This service of making the game interesting, of offering an aim, of adding a zest to hatred by fixing it on an object, of amusing the hunter by the sight of his living prey, of giving the watcher the hope of the smoking and boiling blood about to flow, of amusing the bird-catcher by the credulity of the uselessly winged lark, of being a victim unwittingly reared for murder by a master-mind,—all this exquisite and horrible service, of which the person rendering it is unconscious, Josiana rendered Barkilphedro. Thought is a projectile. Barkilphedro had, from the very first, aimed at Josiana the evil intentions which were in his mind. An intention and a carbine are alike. Barkilphedro aimed at Josiana, directing all his secret malice against the duchess. That astonishes you! What has the bird done at which you fire?

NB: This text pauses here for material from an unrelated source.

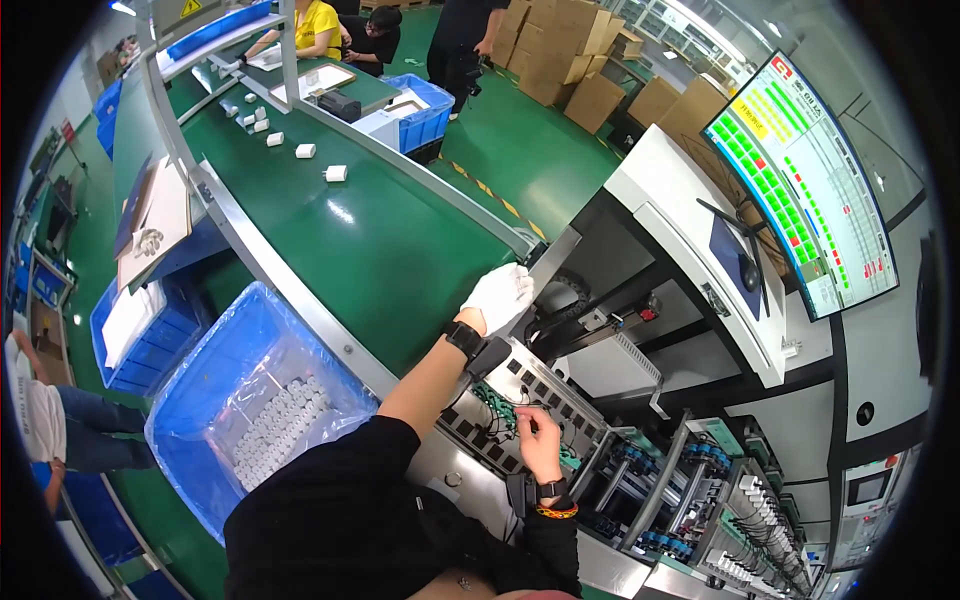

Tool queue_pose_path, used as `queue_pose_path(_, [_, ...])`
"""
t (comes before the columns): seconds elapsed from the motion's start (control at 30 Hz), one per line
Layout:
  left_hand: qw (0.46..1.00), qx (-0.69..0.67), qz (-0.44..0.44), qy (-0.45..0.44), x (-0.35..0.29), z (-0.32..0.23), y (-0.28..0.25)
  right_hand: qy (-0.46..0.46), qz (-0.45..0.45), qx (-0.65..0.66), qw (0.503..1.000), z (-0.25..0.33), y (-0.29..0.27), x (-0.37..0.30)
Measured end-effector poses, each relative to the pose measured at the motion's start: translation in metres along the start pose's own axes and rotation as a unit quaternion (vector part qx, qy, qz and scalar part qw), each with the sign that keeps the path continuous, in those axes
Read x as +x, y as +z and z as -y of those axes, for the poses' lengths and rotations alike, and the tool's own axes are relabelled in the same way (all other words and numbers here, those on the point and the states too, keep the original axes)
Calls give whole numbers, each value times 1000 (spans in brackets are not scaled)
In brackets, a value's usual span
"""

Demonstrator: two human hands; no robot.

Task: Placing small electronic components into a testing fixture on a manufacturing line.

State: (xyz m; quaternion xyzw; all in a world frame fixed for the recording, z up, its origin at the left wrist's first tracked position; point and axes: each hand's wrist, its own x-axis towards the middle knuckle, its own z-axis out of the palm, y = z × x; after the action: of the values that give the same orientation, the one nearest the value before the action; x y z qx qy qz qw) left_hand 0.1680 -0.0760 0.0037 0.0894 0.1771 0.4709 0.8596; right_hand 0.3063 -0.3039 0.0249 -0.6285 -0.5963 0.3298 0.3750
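Note:
My left hand [498, 298], in a white glove, is at the near right end of the green conveyor belt [350, 270], by its metal side rail. Its fingers are curled together, and whatever they may hold is hidden. My right hand [540, 442], bare, is above a metal test fixture [480, 435] with dark slots, green circuit boards and thin dark cables. Thumb and fingertips are drawn together at the cables, but what is between them is too small to make out. Several white plug adapters [336, 173] lie farther up the belt.
At left, a blue bin [180, 420] lined with clear plastic holds rows of white adapters. Machinery with rails and cables [690, 490] stands at right, below a monitor [800, 190] and a white shelf with a mouse [750, 275]. People, another blue crate [425, 110] and cardboard boxes [560, 40] are beyond.

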Motion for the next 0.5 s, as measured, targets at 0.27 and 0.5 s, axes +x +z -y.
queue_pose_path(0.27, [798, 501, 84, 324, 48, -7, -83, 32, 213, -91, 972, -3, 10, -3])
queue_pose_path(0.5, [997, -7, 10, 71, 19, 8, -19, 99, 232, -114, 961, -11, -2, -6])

You want to eat it, you say; and so it was with Barkilphedro.

Josiana could not be wounded in the heart; the spot where that enigma lies is hard to wound. But she could be wounded in the head; that is, in her pride. It was there that she deemed herself strong, and that she was really very weak. Barkilphedro had found this out. If Josiana had been able to read his mind clearly, if she had been able to distinguish what lay in ambush behind his smile, that proud woman would have trembled. Fortunately for the tranquillity of her sleep, she was in complete ignorance of the man's real character.

The unforeseen lurks one knows not where. There is no such thing as petty hatred; hatred is always dangerous, even in the smallest creature. An elephant hated by even an ant is in danger.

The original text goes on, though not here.